How the 2021 summer of sport showed the Six Domains of Mental WellnessTM in action
After the false start to 2020’s sporting calendar one thing I’ve enjoyed this summer is the return of sporting events such as Wimbledon, the Euros and, of course, the Summer Olympic and Paralympic games. Athletes had to learn to navigate disrupted training due to the pandemic with swimming pools, gyms and cycle tracks closing for unknown amounts of time, it was fantastic to see the athletes doing what they do best, often in front of a global audience.
The most important take-away that we gained from the 2021 summer of sport has to be the open discussion around mental health amongst the athletes and how this is just as important as their physical health. US gymnast, Simone Biles, pulled out of the Olympic all-round final to prioritise her mental health, Japanese tennis player, Naomi Osaka, withdrew from the French Open earlier in the year and decided not to compete in Wimbledon to preserve her mental health. In July England cricketer, Ben Stokes, decided to take an indefinite break from all cricket with immediate effect to prioritise his mental wellbeing.
At Learning Labs we are lucky enough to have access to a mental wellness portal which enables us to learn about mental wellness then assess and develop our own mental wellness. The portal is based on our very own unique concept called the Six Domain of Mental WellnessTM. It was while I was seeing the coverage of athletes opening up about their mental wellness that I realised I was seeing real-life examples of, at least, two of our six domains in action.
Your Social Wellness Domain in action
One of the drivers behind the social mental wellness domain is community.

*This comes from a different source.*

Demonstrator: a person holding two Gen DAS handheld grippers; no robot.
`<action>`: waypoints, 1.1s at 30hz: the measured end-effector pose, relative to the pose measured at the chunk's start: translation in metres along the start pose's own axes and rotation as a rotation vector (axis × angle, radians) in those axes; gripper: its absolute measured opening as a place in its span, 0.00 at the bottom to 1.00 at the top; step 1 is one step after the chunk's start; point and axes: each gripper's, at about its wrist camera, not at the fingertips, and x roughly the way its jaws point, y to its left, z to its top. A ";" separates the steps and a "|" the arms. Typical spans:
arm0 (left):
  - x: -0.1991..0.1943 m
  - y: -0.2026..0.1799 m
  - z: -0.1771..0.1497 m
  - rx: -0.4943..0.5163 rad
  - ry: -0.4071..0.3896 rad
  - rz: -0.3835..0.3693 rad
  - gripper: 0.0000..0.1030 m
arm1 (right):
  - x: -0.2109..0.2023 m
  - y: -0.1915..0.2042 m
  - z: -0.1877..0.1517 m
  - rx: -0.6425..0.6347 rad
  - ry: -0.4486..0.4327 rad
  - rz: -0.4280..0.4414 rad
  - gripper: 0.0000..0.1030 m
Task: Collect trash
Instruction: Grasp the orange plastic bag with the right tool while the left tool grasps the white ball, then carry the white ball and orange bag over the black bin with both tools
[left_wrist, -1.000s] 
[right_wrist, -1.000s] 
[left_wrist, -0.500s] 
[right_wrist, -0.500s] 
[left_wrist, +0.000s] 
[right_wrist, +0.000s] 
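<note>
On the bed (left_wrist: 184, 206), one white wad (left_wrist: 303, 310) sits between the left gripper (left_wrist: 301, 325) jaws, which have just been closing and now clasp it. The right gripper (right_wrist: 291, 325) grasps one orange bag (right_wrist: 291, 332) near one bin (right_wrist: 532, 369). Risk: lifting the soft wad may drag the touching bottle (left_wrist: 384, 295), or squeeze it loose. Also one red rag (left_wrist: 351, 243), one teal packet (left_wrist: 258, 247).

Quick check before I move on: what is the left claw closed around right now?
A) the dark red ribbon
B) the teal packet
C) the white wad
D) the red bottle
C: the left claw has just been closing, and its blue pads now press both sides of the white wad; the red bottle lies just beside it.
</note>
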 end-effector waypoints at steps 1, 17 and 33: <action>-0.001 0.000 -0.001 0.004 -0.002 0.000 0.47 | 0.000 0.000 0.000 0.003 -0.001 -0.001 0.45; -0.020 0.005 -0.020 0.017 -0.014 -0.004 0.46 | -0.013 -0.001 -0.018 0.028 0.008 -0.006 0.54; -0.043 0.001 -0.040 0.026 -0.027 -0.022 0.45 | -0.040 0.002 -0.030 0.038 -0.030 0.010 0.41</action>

Having a community available to support you when you need it can have a positive impact on your mental wellbeing. During the pandemic, when many people were experiencing difficulties maintaining their mental wellness, communities came together to help each other whether that be checking on people living alone to prevent feeling lonely or shopping for elderly or shielding neighbours. When she was unable to train due to gym closures, Canadian Paralympic wheelchair basketballer, Arinn Young’s, local community worked together to find weight room equipment and space for her to practice. However, a community is not limited to your immediate geographical community. It can be a community of people who share the same interest e.g. football fans, an online community such as a forum or Facebook group or people who share the same profession. During the pandemic many people’s perception of community would has changed. Due to lockdowns many people turned to the online world to find their community.

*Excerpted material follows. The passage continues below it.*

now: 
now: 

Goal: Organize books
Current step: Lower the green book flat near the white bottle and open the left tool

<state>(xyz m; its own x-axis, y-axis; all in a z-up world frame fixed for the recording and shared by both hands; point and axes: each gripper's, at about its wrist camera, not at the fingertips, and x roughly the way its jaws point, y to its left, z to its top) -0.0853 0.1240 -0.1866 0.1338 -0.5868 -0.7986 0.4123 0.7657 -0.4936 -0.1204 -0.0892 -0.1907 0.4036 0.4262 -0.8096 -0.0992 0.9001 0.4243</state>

When Simone Biles announced her break to concentrate on her mental wellbeing she received an outpouring of support. Simone tweeted “the outpouring love & support I’ve received has made me realize I’m more than my accomplishments and gymnastics which I never truly believed before.” Via twitter, Simone was receiving support from her online community. People from all corners of the globe were helping her maintain her Social Wellness. She also received support from a different community, other professional athletes – people who shared her profession. Her fellow team USA gymnasts offered support as well as former Olympic figure skater, Adam Rippon, British gymnast Max Whitlock and Manchester United midfielder Paul Pogba, just to name a few.
Your Motivational Wellness domain in action
Autonomy is one of the drivers for the Motivational Wellness. This is the ability to act on personal values and interests and therefore feel in control of your behaviour and decision making. When Naomi Osaka made the decision to withdraw from the French Open she was doing just this. She was aware that press conferences were affecting her mental wellness so she acted on her personal values and interests and decided to remove herself, temporarily, from the situation. Over the last few months any interviews she has conducted with journalists have been via email. Earlier this year British Paralympic swimmer, Hannah Russel MBE, talked openly about her break in 2019 after she was diagnosed with anxiety and depression. She said “For me, taking out a little bit of time was really, really important for me and my mental health. I realised how much I missed my swimming”.
Within the Motivational Domain you can learn about intrinsic and extrinsic motivation. It goes into a lot more detail than this but in a nutshell extrinsic motivation focuses on behaviours driven by external rewards such as money or praise and intrinsic motivation focuses on behaviours driven by personal values and interests. It is safe to say that when Naomi decided to withdraw from the French Open she was acting on her intrinsic motivation as not only was her decision met by many unjust negative comments but she also got fined $15,000 by the heads of the French Open.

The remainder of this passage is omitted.